**What you need to do**
In the listing below, the line containing "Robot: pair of" marks the end; copy exactly every line from the first through that one.

**Task inputs**
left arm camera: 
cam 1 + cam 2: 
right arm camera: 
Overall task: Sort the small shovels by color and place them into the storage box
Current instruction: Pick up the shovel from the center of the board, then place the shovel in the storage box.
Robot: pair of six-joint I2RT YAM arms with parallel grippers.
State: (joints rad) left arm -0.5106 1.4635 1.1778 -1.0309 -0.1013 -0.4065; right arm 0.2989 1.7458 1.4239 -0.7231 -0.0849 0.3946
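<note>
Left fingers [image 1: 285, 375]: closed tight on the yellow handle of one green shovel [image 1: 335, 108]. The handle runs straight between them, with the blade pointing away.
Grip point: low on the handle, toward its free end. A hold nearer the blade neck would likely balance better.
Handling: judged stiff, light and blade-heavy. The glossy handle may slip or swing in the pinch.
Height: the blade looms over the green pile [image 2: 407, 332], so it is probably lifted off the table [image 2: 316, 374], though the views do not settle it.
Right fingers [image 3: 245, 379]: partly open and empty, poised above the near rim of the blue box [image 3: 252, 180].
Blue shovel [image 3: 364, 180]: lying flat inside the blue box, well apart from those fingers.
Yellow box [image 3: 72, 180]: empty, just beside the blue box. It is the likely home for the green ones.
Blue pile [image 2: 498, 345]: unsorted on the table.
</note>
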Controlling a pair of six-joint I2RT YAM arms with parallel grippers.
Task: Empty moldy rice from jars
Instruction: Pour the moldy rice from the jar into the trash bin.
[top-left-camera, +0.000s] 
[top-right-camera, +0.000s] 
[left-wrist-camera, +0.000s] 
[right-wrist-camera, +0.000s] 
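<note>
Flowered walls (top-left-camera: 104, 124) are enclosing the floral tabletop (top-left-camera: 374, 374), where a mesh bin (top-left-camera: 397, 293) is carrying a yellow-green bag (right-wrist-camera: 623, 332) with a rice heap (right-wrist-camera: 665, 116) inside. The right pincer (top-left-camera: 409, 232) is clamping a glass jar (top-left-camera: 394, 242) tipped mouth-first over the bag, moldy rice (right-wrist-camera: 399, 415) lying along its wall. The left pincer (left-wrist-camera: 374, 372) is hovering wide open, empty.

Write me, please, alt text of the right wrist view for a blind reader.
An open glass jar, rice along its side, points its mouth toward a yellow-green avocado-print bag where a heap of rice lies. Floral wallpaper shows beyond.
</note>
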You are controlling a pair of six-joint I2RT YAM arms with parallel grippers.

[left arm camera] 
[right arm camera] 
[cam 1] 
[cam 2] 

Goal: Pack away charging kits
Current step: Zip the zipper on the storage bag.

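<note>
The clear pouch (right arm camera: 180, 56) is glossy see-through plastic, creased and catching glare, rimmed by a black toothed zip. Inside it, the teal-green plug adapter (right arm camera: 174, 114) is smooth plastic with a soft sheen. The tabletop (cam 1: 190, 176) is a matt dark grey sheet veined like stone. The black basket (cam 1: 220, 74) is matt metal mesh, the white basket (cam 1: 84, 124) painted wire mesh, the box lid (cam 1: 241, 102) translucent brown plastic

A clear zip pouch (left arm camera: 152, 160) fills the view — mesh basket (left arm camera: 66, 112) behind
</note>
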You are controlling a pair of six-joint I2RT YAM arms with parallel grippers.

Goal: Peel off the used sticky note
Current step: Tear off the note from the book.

**Output for this task**
left arm camera: 
cam 1 + cam 2: 
right arm camera: 
Overall task: Sort the small shovels by color and place them into the storage box
Current instruction: Pick up the shovel from the center of the board, then place the shovel in the storage box.
Robot: pair of six-joint I2RT YAM arms with parallel grippers.

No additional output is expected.